▶ [What you have to do] Print every line below without adding or leaving out a single word.

▶ [Data]

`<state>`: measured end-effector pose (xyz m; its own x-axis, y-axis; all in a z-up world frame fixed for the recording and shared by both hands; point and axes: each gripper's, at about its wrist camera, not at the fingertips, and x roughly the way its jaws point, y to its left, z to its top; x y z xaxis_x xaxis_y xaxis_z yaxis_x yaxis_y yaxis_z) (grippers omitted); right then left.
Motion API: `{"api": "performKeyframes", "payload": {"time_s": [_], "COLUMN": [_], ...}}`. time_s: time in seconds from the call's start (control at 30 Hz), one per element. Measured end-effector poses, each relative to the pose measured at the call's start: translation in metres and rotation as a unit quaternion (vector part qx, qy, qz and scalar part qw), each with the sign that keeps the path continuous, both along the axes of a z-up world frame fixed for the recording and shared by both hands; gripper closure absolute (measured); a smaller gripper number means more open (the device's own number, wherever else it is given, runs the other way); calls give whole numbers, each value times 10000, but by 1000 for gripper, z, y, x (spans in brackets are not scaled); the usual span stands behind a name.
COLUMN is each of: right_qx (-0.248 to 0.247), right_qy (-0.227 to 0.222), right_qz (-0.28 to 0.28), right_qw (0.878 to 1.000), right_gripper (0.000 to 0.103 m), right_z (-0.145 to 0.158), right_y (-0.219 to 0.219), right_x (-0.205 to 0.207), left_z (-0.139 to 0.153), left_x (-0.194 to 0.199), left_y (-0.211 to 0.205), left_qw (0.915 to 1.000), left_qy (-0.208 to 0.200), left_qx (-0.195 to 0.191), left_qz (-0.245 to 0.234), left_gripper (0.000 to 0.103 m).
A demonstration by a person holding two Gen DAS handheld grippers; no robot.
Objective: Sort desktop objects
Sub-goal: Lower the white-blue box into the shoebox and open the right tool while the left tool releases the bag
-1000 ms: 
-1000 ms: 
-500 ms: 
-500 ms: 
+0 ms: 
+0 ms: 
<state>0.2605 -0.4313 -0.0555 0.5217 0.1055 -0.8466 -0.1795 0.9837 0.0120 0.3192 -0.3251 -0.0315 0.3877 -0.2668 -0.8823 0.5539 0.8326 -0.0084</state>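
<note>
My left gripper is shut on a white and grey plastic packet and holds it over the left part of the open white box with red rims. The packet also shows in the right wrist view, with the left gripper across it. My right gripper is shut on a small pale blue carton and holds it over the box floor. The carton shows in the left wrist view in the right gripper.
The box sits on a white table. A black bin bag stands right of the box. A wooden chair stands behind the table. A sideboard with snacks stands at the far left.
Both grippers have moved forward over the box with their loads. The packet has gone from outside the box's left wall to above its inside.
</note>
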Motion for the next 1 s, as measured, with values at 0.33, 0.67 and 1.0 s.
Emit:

▶ [Result]
`<state>`: measured end-effector pose (xyz m; its own x-axis, y-axis; all in a z-up world frame fixed for the recording and shared by both hands; point and axes: each gripper's, at about its wrist camera, not at the fingertips, and x roughly the way its jaws point, y to its left, z to its top; x y z xaxis_x xaxis_y xaxis_z yaxis_x yaxis_y yaxis_z) (grippers omitted); right then left.
Motion API: `{"api": "performKeyframes", "payload": {"time_s": [_], "COLUMN": [_], ...}}`. time_s: time in seconds from the call's start (control at 30 Hz), one per element. Measured end-effector poses, each relative to the pose measured at the call's start: translation in metres and rotation as a unit quaternion (vector part qx, qy, qz and scalar part qw), each with the sign that keeps the path continuous, both along the axes of a z-up world frame fixed for the recording and shared by both hands; gripper closure absolute (measured); a smaller gripper number means more open (the device's own number, wherever else it is given, runs the other way); calls give whole numbers, each value times 10000, but by 1000 for gripper, z, y, x (spans in brackets are not scaled); the usual span stands behind a name.
COLUMN is each of: right_qx (-0.248 to 0.247), right_qy (-0.227 to 0.222), right_qz (-0.28 to 0.28), right_qw (0.878 to 1.000), right_gripper (0.000 to 0.103 m), right_z (-0.145 to 0.158), right_y (-0.219 to 0.219), right_x (-0.205 to 0.207), left_z (-0.139 to 0.153), left_x (-0.194 to 0.199), left_y (-0.211 to 0.205), left_qw (0.915 to 1.000), left_qy (-0.208 to 0.200), left_qx (-0.195 to 0.191), left_qz (-0.245 to 0.234), left_gripper (0.000 to 0.103 m).
A demonstration by a person holding two Gen DAS handheld grippers; no robot.
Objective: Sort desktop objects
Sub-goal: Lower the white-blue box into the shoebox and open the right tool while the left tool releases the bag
-1000 ms: 
-1000 ms: 
-500 ms: 
-500 ms: 
+0 ms: 
+0 ms: 
<state>0.2605 -0.4313 -0.0555 0.5217 0.1055 -0.8466 -0.1795 0.9837 0.0120 0.3192 -0.3251 -0.0315 0.3877 -0.2668 -0.8823 0.5539 0.8326 -0.0084</state>
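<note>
My left gripper is shut on a white and grey plastic packet and holds it over the left part of the open white box with red rims. The packet also shows in the right wrist view, with the left gripper across it. My right gripper is shut on a small pale blue carton and holds it over the box floor. The carton shows in the left wrist view in the right gripper.
The box sits on a white table. A black bin bag stands right of the box. A wooden chair stands behind the table. A sideboard with snacks stands at the far left.
Both grippers have moved forward over the box with their loads. The packet has gone from outside the box's left wall to above its inside.
</note>
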Motion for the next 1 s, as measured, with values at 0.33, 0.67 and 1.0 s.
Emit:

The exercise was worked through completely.